» What is required: All of the data must be returned word for word.

Given information START

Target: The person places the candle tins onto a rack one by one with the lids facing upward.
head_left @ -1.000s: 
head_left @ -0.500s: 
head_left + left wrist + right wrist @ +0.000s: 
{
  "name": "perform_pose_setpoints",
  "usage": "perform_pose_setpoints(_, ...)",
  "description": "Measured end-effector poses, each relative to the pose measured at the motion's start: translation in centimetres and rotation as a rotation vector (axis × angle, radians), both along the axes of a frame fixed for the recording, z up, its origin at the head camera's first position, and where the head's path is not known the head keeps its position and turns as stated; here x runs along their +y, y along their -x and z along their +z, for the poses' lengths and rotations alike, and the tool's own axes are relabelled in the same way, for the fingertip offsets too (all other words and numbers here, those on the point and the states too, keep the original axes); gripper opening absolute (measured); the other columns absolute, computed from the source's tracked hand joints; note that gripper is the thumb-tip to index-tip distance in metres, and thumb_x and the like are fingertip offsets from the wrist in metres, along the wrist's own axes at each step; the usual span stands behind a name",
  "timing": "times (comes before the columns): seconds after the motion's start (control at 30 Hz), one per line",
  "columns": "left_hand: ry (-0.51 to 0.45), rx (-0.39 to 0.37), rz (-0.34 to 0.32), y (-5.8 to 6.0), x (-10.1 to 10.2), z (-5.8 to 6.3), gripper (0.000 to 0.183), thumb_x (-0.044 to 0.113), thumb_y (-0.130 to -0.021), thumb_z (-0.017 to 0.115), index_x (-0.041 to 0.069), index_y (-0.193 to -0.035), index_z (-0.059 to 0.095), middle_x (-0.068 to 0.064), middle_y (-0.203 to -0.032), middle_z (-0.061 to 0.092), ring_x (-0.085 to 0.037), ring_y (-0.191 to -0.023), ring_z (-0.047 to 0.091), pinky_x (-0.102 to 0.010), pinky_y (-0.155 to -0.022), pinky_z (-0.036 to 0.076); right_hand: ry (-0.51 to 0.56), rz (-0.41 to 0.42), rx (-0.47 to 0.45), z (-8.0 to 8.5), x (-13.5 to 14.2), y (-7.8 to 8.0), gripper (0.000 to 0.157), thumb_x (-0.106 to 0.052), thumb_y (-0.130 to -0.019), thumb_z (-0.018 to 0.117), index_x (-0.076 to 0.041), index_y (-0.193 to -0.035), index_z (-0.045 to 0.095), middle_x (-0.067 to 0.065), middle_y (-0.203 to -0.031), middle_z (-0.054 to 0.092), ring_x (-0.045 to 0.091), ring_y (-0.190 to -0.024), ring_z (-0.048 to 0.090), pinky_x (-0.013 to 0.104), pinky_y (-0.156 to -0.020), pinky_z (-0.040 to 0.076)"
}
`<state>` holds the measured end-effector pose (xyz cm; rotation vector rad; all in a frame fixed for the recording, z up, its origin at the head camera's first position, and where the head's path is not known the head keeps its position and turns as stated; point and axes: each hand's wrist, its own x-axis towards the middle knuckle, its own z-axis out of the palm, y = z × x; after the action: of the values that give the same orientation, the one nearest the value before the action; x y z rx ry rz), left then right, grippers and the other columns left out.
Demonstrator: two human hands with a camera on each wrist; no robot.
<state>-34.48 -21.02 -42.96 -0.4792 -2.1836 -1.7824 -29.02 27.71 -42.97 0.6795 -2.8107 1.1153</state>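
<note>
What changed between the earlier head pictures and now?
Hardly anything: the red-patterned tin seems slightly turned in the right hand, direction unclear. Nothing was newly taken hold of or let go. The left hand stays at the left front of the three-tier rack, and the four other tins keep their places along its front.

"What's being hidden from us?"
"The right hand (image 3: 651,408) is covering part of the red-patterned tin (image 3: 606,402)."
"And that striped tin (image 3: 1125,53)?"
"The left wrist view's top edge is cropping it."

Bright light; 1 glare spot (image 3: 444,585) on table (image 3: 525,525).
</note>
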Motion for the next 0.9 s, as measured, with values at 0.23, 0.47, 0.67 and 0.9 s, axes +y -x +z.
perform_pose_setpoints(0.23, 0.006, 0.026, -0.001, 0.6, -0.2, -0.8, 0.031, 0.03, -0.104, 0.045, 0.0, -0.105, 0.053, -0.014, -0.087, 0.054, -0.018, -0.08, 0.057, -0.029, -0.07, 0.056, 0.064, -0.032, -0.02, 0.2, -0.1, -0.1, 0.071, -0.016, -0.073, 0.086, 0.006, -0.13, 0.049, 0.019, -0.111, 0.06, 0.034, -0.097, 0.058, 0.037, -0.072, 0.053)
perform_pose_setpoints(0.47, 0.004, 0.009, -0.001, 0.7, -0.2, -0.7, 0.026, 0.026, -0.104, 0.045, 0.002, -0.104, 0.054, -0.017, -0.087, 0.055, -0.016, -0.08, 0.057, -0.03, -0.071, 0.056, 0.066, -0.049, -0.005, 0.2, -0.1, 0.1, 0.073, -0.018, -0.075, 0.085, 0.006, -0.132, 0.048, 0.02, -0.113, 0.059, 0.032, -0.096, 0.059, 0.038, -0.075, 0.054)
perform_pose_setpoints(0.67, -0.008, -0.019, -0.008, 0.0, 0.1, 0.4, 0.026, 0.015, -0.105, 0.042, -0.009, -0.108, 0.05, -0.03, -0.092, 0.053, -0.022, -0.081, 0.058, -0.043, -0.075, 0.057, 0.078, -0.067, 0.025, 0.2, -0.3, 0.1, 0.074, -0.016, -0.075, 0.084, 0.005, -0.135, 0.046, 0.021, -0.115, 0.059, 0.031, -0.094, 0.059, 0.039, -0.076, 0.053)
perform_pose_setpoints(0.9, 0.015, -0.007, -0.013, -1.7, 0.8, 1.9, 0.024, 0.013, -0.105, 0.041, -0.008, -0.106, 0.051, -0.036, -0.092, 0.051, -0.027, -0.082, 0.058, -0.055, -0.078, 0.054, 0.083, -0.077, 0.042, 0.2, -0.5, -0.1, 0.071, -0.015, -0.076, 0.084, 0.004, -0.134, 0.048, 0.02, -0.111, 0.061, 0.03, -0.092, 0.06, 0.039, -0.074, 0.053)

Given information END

» Answer to this problem:
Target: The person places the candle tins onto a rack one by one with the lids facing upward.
head_left @ -1.000s: 
head_left @ -0.500s: 
head_left + left wrist + right wrist @ +0.000s: 
{
  "name": "perform_pose_setpoints",
  "usage": "perform_pose_setpoints(_, ...)",
  "description": "Measured end-effector poses, each relative to the pose measured at the motion's start: translation in centimetres and rotation as a rotation vector (axis × angle, radians), both along the axes of a frame fixed for the recording, z up, its origin at the head camera's first position, and where the head's path is not known the head keeps its position and turns as stated; here x runs along their +y, y along their -x and z along their +z, for the poses' lengths and rotations alike, and the tool's own axes are relabelled in the same way, for the fingertip offsets too (all other words and numbers here, those on the point and the states too, keep the original axes); gripper opening absolute (measured); the other columns absolute, computed from the source's tracked hand joints; note that gripper is the thumb-tip to index-tip distance in metres, and thumb_x and the like are fingertip offsets from the wrist in metres, along the wrist's own axes at each step; the usual span stands behind a name",
  "timing": "times (comes before the columns): seconds after the motion's start (control at 30 Hz), one per line",
  "columns": "left_hand: ry (-0.51 to 0.45), rx (-0.39 to 0.37), rz (-0.34 to 0.32), y (-5.8 to 6.0), x (-10.1 to 10.2), z (-5.8 to 6.3), gripper (0.000 to 0.183), thumb_x (-0.044 to 0.113), thumb_y (-0.130 to -0.021), thumb_z (-0.017 to 0.115), index_x (-0.041 to 0.069), index_y (-0.193 to -0.035), index_z (-0.059 to 0.095), middle_x (-0.068 to 0.064), middle_y (-0.203 to -0.032), middle_z (-0.061 to 0.092), ring_x (-0.085 to 0.037), ring_y (-0.191 to -0.023), ring_z (-0.047 to 0.091), pinky_x (-0.102 to 0.010), pinky_y (-0.155 to -0.022), pinky_z (-0.036 to 0.076); right_hand: ry (-0.51 to 0.56), rz (-0.41 to 0.42), rx (-0.47 to 0.45), z (-8.0 to 8.5), x (-13.5 to 14.2), y (-7.8 to 8.0), gripper (0.000 to 0.157), thumb_x (-0.106 to 0.052), thumb_y (-0.130 to -0.019), thumb_z (-0.018 to 0.117), index_x (-0.076 to 0.041), index_y (-0.193 to -0.035), index_z (-0.045 to 0.095), middle_x (-0.067 to 0.065), middle_y (-0.203 to -0.031), middle_z (-0.054 to 0.092), ring_x (-0.045 to 0.091), ring_y (-0.190 to -0.024), ring_z (-0.048 to 0.090), pinky_x (-0.013 to 0.104), pinky_y (-0.156 to -0.020), pinky_z (-0.040 to 0.076)"
}
`<state>` holds the measured end-effector pose (xyz cm; rotation vector rad; all in a frame fixed for the recording, z up, its origin at the head camera's first position, and where the head's path is not known the head keeps its position and turns as stated; point and axes: each hand's wrist, its own x-axis towards the middle knuckle, its own z-axis out of the palm, y = z × x; after the action: of the values that give the same orientation, the one nearest the value before the action; x y z rx ry rz), left then right, grippers and the other columns left out.
Demonstrator: two human hands with a camera on each wrist; no robot.
<state>-34.48 -21.02 -42.96 -0.4792 -2.1836 -1.7824 -29.02 27.71 -42.97 0.6795 -2.8107 1.1153</state>
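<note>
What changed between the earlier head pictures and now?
Hardly anything: the red-patterned tin seems slightly turned in the right hand, direction unclear. Nothing was newly taken hold of or let go. The left hand stays at the left front of the three-tier rack, and the four other tins keep their places along its front.

"What's being hidden from us?"
"The right hand (image 3: 651,408) is covering part of the red-patterned tin (image 3: 606,402)."
"And that striped tin (image 3: 1125,53)?"
"The left wrist view's top edge is cropping it."

Bright light; 1 glare spot (image 3: 444,585) on table (image 3: 525,525).
</note>
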Motion for the next 0.9 s, as measured, with values at 0.23, 0.47, 0.67 and 0.9 s, axes +y -x +z.
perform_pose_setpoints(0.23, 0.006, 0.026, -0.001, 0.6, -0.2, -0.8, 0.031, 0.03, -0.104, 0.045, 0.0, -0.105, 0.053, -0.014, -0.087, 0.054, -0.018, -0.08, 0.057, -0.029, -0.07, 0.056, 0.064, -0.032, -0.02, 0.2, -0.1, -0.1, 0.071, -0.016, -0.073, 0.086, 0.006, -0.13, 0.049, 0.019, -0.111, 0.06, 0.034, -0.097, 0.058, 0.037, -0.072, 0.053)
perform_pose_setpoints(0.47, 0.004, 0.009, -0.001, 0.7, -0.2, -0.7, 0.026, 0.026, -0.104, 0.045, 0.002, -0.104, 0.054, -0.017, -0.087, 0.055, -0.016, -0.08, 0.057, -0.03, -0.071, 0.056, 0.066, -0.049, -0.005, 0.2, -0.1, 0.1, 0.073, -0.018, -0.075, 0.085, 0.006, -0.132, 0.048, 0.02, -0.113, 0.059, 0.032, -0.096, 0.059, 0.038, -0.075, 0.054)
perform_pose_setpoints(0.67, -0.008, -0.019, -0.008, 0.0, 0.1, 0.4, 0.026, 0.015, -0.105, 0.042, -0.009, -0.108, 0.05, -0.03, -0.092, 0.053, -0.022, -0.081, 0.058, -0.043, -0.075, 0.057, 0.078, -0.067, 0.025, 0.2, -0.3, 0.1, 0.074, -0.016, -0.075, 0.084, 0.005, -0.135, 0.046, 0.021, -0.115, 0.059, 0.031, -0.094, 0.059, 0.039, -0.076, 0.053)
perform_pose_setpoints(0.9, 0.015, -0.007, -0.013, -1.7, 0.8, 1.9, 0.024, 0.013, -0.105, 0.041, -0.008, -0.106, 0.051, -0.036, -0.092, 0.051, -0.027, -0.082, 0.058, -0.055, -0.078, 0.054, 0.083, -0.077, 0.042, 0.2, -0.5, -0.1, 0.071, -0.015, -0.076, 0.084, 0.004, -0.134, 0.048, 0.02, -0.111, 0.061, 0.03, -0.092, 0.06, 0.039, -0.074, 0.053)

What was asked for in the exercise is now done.